Reproduce every line of the listing exactly.

+ + + + + + +

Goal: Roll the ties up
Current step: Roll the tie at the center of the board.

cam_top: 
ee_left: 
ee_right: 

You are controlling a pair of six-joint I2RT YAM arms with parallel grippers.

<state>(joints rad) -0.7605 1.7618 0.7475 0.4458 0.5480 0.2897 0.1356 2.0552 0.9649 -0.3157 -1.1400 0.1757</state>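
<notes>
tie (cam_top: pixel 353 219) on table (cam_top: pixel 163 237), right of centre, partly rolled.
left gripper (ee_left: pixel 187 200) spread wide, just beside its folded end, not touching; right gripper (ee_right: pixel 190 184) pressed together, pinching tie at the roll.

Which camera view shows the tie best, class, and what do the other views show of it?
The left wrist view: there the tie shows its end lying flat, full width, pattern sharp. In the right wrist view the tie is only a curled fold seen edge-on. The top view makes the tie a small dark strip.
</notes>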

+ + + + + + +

* _Reply_
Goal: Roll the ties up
Current step: Roll the tie at the center of the board.

cam_top: 
ee_left: 
ee_right: 

You are controlling a pair of six-joint I2RT YAM arms with parallel grippers.

<state>(joints rad) -0.7605 1.7618 0.7475 0.4458 0.5480 0.2897 0.1356 2.0552 0.9649 -0.3157 -1.1400 0.1757</state>
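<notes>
tie (cam_top: pixel 353 219) on table (cam_top: pixel 163 237), right of centre, partly rolled.
left gripper (ee_left: pixel 187 200) spread wide, just beside its folded end, not touching; right gripper (ee_right: pixel 190 184) pressed together, pinching tie at the roll.

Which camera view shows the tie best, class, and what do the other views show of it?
The left wrist view: there the tie shows its end lying flat, full width, pattern sharp. In the right wrist view the tie is only a curled fold seen edge-on. The top view makes the tie a small dark strip.
</notes>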

Nothing else remains for this exercise.